__EXERCISE DESCRIPTION__
After finding the line with "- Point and" in the entries below, retype exactly each line from there through the line with "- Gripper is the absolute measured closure", including that final line.

__GIVEN INFORMATION__
----

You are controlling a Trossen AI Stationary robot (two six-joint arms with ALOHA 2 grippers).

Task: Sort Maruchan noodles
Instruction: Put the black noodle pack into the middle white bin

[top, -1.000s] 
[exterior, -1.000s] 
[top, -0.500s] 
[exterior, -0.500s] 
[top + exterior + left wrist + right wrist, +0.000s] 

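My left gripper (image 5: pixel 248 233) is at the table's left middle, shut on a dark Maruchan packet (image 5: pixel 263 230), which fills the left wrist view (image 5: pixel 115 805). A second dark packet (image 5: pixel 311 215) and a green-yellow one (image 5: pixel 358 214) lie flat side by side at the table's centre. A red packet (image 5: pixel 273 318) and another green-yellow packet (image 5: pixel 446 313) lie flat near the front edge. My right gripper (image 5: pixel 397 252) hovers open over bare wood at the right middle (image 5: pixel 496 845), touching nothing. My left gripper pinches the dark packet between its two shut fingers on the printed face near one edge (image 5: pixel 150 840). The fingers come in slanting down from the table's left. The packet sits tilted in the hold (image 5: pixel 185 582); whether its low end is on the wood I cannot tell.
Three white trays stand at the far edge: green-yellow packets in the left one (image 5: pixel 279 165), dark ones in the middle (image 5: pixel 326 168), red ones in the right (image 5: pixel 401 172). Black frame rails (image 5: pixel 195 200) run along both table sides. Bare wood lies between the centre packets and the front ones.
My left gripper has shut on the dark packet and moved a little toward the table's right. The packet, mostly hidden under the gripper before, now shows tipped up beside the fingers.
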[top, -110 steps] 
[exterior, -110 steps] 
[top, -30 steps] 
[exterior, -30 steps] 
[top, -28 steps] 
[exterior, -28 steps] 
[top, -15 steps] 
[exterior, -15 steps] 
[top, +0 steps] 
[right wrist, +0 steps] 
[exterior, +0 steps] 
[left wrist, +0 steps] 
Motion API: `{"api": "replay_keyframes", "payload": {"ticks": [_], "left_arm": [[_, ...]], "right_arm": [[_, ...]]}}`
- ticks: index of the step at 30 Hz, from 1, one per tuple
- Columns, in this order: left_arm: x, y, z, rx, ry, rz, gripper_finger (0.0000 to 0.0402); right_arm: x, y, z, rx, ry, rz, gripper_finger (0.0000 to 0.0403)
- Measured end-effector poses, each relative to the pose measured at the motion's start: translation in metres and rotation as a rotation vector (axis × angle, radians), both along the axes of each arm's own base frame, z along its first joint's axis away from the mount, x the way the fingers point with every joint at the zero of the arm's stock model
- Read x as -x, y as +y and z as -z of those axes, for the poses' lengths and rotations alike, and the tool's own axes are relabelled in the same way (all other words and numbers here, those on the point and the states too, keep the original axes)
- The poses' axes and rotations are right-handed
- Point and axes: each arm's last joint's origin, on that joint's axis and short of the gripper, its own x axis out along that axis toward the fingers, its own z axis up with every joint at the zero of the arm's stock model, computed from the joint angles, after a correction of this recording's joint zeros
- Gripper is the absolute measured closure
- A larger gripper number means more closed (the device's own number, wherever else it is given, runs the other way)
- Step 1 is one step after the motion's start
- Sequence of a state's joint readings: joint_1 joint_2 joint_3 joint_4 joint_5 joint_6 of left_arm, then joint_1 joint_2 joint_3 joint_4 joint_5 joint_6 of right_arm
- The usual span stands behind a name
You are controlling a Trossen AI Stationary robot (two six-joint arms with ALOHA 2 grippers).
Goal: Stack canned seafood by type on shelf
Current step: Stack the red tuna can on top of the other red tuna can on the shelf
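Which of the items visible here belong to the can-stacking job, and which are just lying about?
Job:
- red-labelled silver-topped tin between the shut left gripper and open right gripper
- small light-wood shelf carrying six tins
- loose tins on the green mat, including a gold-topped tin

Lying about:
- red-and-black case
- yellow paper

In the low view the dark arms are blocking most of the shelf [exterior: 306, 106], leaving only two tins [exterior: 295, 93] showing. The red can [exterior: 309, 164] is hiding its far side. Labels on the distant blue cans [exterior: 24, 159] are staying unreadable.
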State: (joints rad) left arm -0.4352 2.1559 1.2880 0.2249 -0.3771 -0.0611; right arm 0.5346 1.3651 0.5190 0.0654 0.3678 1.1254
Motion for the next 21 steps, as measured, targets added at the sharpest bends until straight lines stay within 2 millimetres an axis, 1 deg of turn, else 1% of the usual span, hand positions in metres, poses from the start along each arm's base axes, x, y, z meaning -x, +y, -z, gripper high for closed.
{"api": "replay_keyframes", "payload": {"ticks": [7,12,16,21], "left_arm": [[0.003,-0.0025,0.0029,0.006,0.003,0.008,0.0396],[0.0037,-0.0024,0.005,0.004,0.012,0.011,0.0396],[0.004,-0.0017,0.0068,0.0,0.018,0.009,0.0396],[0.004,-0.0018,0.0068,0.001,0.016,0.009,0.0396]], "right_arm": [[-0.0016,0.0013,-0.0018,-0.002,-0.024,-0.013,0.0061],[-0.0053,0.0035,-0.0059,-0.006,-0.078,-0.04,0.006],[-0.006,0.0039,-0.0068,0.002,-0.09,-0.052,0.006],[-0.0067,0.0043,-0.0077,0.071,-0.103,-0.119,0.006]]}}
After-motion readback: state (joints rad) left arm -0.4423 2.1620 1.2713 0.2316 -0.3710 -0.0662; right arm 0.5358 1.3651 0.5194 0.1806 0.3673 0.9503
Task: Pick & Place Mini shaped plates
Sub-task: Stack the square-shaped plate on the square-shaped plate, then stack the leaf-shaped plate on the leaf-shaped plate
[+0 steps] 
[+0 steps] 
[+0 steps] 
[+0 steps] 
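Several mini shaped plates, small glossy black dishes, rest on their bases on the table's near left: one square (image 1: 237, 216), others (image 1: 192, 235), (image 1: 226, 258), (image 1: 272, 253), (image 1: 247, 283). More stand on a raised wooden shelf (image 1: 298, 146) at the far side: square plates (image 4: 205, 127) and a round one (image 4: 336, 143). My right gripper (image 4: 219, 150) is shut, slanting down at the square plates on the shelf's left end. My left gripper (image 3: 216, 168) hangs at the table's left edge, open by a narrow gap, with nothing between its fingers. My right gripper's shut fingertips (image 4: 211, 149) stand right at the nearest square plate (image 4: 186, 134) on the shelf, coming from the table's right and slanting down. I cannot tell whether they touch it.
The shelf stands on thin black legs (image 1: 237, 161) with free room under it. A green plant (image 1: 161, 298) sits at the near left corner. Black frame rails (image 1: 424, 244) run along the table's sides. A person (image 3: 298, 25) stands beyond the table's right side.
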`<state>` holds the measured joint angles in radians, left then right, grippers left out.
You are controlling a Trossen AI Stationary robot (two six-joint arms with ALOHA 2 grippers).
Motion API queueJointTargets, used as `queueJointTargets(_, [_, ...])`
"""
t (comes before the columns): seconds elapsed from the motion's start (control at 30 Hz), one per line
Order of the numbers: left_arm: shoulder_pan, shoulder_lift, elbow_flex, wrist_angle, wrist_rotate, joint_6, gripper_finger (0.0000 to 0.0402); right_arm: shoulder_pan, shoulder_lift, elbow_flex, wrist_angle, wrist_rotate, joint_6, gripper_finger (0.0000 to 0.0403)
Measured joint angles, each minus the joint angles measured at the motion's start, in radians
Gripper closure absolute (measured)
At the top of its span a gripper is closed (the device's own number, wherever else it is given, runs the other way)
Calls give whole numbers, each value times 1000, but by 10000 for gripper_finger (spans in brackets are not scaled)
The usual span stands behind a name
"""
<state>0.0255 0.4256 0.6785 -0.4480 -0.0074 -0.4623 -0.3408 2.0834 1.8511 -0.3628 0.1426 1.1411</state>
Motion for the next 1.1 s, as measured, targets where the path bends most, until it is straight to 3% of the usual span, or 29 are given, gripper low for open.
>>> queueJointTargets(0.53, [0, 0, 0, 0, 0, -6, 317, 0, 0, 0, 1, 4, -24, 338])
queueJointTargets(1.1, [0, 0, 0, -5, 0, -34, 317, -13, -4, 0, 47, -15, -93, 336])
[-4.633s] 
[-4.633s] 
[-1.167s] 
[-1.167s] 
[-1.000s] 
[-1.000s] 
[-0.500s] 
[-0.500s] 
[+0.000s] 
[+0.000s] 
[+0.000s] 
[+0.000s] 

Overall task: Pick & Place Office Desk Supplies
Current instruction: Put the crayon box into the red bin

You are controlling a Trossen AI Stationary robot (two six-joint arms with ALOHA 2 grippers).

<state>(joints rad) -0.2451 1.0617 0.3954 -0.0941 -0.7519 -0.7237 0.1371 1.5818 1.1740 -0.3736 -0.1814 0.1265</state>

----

__SOLUTION FOR THIS EXERCISE__
- Point and axes: each arm's last joint's origin, on that joint's axis and short of the gripper, its own x axis out along that axis toward the fingers, its own z axis up with every joint at the zero of the arm's stock model, computed from the joint angles, after a correction of this recording's joint zeros
- Gripper is the absolute measured closure

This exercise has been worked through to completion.